District attorney calls for changes to vehicular homicide law

Merle Zuel’s 23-year-old stepson was killed when a pickup truck hit his motorcycle on Sixth Street in 2004. The driver never even received a traffic ticket.

“I can understand a person having an accident, which it was,” Zuel said. “It wasn’t intentional, but to pull out, hit someone and end a person’s life and not even get so much as a citation, that didn’t sit well with me.”

Dennis Bixby’s only child, 19-year-old Amanda Bixby, was killed by a driver who ran a stop sign in Leavenworth County on Valentine’s Day 2007.

The driver was fined $170.

What the law says

This is what the state’s vehicular homicide statute — 21-3405 — says:

• Vehicular homicide is the unintentional killing of a human being committed by the operation of an automobile, airplane, motor boat or other motor vehicle in a manner which creates an unreasonable risk of injury to the person or property of another and which constitutes a material deviation from the standard of care which a reasonable person would observe under the same circumstances.

• Vehicular homicide is a class A person misdemeanor with a maximum sentence of one year in jail and a $2,500 fine.

“To see a young woman who has her whole life ahead of her, and the state of Kansas decides that her life was worth $170,” Dennis Bixby said. “That wasn’t enough. It was a real slap in the face.”

It’s stories like these and a case that was dismissed this week that have prompted Douglas County District Attorney Charles Branson to call for a thorough review of the state’s vehicular homicide statute.

“Fix it or get rid of it,” Branson said, “because it just simply is so unwieldy, so gray, that it makes it very difficult to use.”

Prosecutors’ concerns came to the forefront this week, when Douglas County District Judge Sally Pokorny threw out a case against Michael Peng, 23.

Peng was charged with vehicular homicide in the April 2009 death of 80-year-old Wally May.

The investigation showed Peng, who had not properly cleared frost from his windshield, struck and killed May as the former KU professor was on a morning walk in the 200 block of North Michigan street.

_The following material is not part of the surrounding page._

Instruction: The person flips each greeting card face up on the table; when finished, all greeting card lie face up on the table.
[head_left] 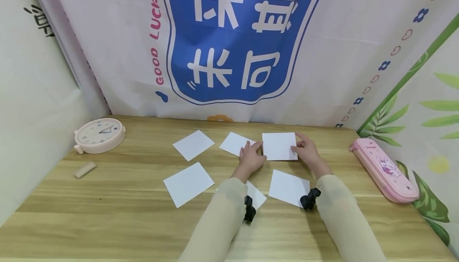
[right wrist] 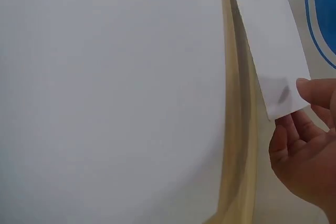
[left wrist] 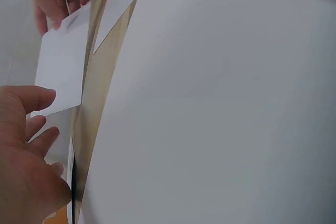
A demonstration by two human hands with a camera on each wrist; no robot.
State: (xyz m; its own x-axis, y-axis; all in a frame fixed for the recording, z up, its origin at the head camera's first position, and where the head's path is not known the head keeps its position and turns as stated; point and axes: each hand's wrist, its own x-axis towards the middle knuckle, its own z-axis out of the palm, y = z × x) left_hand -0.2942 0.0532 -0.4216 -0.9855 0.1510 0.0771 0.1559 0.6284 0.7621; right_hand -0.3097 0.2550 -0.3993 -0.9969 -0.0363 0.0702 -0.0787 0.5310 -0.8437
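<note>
A white card (head_left: 279,146) is pinched at its right edge by my right hand (head_left: 307,149), with the thumb on the face and fingers behind. In the right wrist view, this card (right wrist: 275,40) stands tilted above the wooden table. My left hand (head_left: 251,157) is at the card's left edge, thumb and fingers spread. Seen from the left wrist, that thumb overlaps the card (left wrist: 63,66) near its end. Behind the left hand lies another white card (head_left: 234,142). Below the hands are two more, one card (head_left: 287,186) and one card (head_left: 256,196) partly hidden by the left sleeve.
Two white cards lie on the left, an upper card (head_left: 193,144) and a lower card (head_left: 189,183). Farther left are a round clock (head_left: 100,135) and a small beige block (head_left: 85,170). A pink pencil case (head_left: 385,170) lies at the right edge. A printed cloth (head_left: 125,75) hangs behind the table.
</note>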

But Pokorny ruled there was not enough evidence for a jury to consider the case and dismissed it.

“It kind of came as a little bit of a shock,” Branson said, although his office in the past has had problems with both the wording of the statute and the Kansas Supreme Court’s interpretation of the law.

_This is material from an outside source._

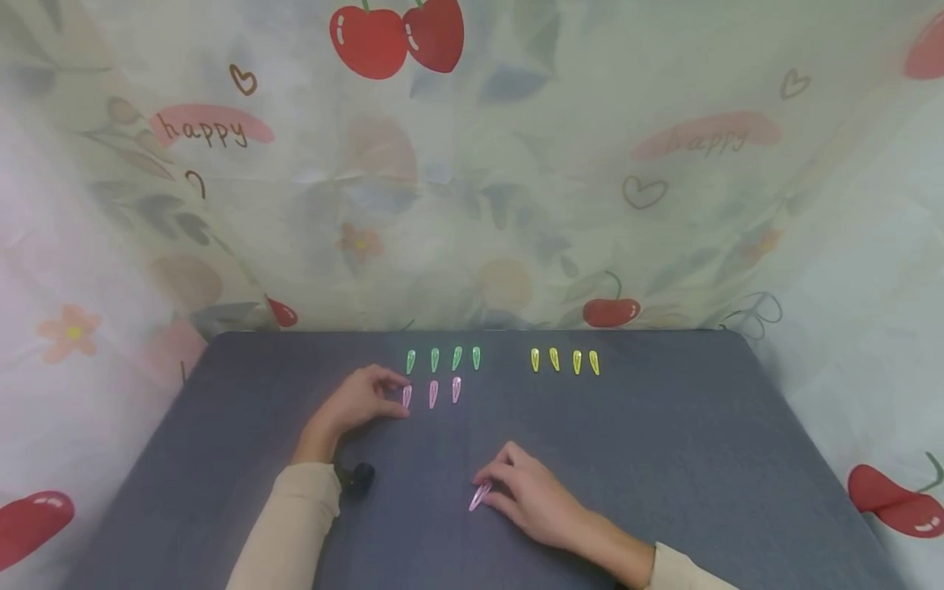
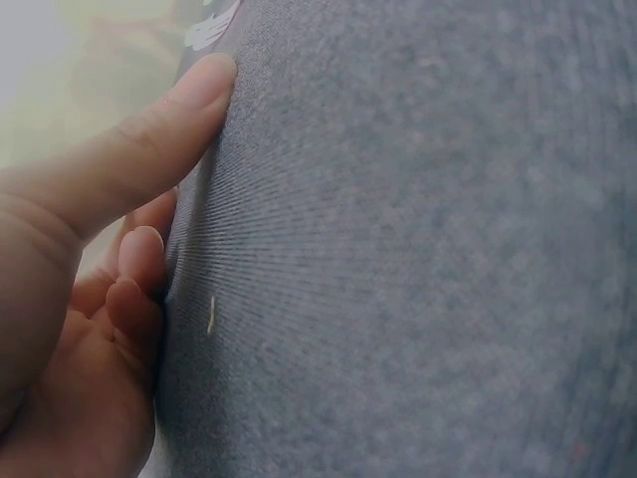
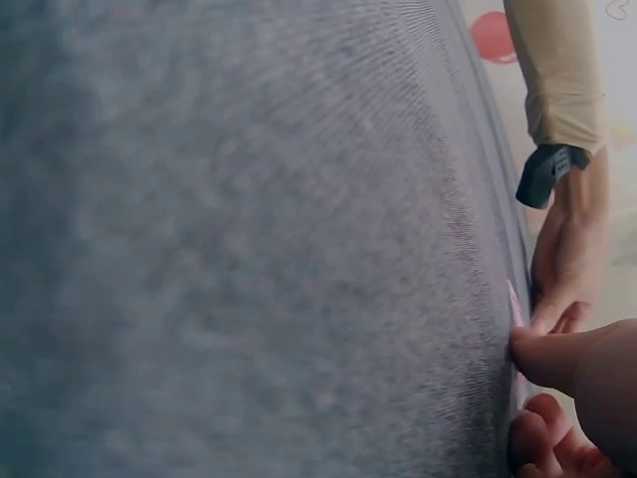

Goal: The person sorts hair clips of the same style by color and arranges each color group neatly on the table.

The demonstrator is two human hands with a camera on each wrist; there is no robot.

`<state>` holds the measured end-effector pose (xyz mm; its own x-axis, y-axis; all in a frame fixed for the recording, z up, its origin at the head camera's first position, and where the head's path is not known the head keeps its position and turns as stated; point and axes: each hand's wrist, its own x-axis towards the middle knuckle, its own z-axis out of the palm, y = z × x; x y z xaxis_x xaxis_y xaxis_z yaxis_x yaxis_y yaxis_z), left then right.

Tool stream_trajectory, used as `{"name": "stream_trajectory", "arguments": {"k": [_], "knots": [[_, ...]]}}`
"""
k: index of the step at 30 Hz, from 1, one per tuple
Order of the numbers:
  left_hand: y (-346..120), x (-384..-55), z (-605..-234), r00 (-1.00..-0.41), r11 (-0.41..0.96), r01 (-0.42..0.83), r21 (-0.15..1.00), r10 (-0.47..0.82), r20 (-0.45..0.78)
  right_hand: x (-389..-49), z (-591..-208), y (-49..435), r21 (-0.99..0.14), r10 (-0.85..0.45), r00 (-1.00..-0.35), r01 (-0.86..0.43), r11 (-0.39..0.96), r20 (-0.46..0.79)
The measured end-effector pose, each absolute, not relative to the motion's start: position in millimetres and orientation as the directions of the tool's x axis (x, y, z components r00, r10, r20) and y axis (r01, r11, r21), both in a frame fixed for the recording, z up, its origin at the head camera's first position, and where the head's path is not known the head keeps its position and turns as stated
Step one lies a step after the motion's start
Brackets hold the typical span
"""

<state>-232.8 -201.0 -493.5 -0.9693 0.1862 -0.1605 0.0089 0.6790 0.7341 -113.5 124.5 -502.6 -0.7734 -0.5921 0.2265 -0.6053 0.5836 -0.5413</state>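
Three pink snap hair clips lie in a short row on the dark grey table. At the row's left end, my left hand [image 1: 359, 399] has thumb and forefinger at the two ends of a pink hair clip [image 1: 407, 397], pinching it lengthwise against the cloth. To its right are a second pink clip [image 1: 433, 394] and a third pink clip [image 1: 456, 390]. Nearer me, my right hand [image 1: 533, 496] pinches another pink hair clip [image 1: 479, 496] between thumb and fingers, its narrow end pointing down and left. The right wrist view shows this clip [image 3: 516, 304] partly covered by the thumb.
Several green hair clips [image 1: 435, 360] stand in a row behind the pink ones. Several yellow hair clips [image 1: 555, 359] form a row farther right. Patterned cloth [image 1: 472, 205] hangs behind and beside the grey table [image 1: 664, 459]. A black wrist device [image 1: 360, 478] sits at my left cuff.
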Motion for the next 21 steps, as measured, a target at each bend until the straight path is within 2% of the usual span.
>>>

“What’s really upsetting to me with the state of the statute is the lack of direction that’s in it,” Branson said. “We really need a statute that’s better written to guide the prosecutors and judges. Or, quite frankly, it’s in such a state that it’s so hard to use, we should even consider getting rid of it.”

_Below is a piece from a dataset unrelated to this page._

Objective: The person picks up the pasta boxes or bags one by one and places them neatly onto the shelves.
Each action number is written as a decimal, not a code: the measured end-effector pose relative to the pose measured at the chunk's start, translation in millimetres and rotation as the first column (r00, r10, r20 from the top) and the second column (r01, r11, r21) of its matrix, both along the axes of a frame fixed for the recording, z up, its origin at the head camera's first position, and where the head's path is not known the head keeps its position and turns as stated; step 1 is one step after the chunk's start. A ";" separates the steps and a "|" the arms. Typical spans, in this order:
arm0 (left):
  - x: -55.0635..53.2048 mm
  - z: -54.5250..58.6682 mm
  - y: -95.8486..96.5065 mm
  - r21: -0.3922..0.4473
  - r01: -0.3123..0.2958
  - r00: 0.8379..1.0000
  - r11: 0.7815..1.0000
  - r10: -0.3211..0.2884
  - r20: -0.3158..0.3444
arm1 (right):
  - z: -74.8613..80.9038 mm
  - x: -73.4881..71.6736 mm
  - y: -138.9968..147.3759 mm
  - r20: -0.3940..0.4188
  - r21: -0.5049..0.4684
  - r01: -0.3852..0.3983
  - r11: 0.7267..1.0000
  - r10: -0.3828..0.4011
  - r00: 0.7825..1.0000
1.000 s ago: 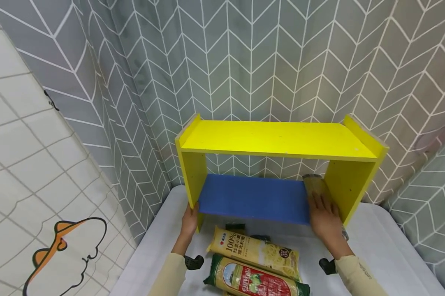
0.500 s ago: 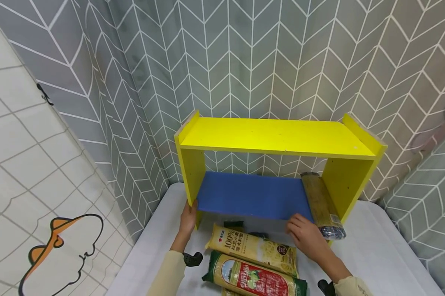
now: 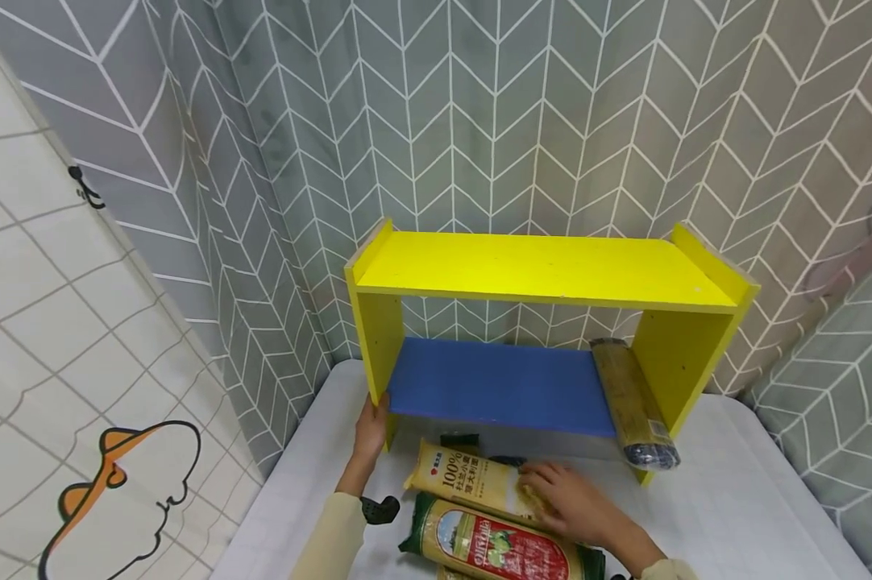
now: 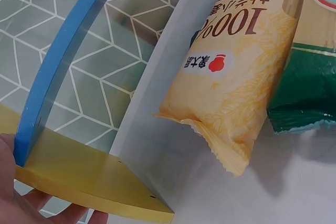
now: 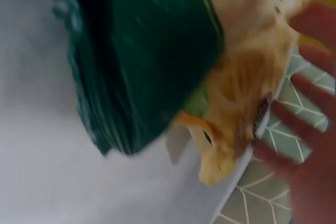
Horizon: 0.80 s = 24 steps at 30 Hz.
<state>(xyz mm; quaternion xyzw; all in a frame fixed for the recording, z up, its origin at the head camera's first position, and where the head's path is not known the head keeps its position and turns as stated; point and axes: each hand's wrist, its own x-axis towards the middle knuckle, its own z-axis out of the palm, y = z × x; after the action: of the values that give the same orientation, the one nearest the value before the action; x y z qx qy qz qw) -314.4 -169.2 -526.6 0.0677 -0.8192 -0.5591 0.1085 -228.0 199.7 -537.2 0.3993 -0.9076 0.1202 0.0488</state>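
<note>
My left hand grips the lower left side panel of a yellow and blue shelf; in the left wrist view its fingers go round the panel's yellow edge. A yellow bag of pasta lies on the table below the blue board. Over this bag's right end is my right hand, its fingers spread in the blurred right wrist view; whether they touch the bag I cannot tell. Nearer me lies a green-ended pasta pack with a red label.
A long brown pack with dark ends lies on the blue board against the right side panel, its front end jutting past the edge. Dark items show partly behind the yellow bag. A patterned curtain hangs behind the white-covered table.
My right hand has let go of the long brown pack on the blue board and moved left and down to the yellow pasta bag. The left hand keeps its hold.
</note>
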 end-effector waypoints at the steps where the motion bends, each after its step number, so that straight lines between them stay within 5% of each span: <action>1: 0.2 -0.2 0.3 -0.002 0.001 1.000 1.000 -0.001 -0.003 | -2.1 0.6 -0.3 0.039 0.017 0.024 1.000 -0.024 0.999; 6: 0.5 -0.6 0.6 -0.025 -0.004 1.000 1.000 0.004 -0.025 | -5.2 2.5 -1.2 0.244 0.009 0.097 0.995 -0.096 0.965; 9: 0.7 -0.1 -0.4 -0.035 -0.013 0.999 0.999 0.012 -0.033 | -5.2 0.8 -0.6 0.292 0.008 0.113 0.994 -0.111 0.950; 18: -0.2 -3.3 -0.9 -0.026 -0.014 1.000 1.000 0.013 -0.018 | -6.1 -3.8 1.4 0.198 0.031 0.099 0.995 -0.103 0.975; 24: -0.6 -1.0 -0.6 -0.009 -0.003 1.000 1.000 0.003 -0.025 | -10.8 -4.3 4.9 0.065 0.031 0.057 0.998 -0.059 0.996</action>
<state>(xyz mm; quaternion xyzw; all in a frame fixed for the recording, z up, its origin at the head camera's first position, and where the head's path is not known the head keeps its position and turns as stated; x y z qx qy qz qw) -315.1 -169.9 -527.6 0.0614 -0.8200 -0.5562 0.1198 -232.3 204.6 -548.0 0.3692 -0.9216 0.1186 0.0165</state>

The term “material deviation” is the crux of the problem, according to Branson. The vehicular homicide statute, which has been on the books since 1969, basically states a driver must be operating a vehicle in a manner which “constitutes a material deviation from the standard of care” that another reasonable person would use.

The Kansas Supreme Court, in reviewing vehicular homicide cases, has ruled that it has to be more than a mere traffic accident that causes a death. Simply running a stop sign or speeding does not constitute vehicular homicide.

“It makes some extremely difficult cases for us to prove, because no one knows what a material deviation is,” Branson said. “It’s one of those, I-know-it-when-I-see-it type of things, but everybody differs on what it should be.”

Branson said he plans on talking to legislators in hopes of getting them to review the confusing statute.

That’s a task Dennis Bixby tackled after his daughter’s death in 2007.

“I counted, it took me 62 trips to Topeka,” Bixby said. “Being there at every single hearing, that’s what it is going to take to get a bill passed.”

The Bixbys were eventually successful in 2008 with getting Amanda’s Law passed, which requires mandatory drug testing for drivers involved in serious or fatality traffic accidents.

But the law did nothing to clarify the vehicular homicide statute.

“The law is very weak,” Bixby said. “Really what they need to do is look at other states, see what their vehicular homicide laws are and try to adopt one with the strongest language.”

When Merle Zuel looks back on all his stepson, Matt Thompson, missed out on, he agrees.

“He had his whole life ahead of him,” Zuel said. “(The driver) should have at least lost her driving privileges. Hello, you just killed someone, pay attention.”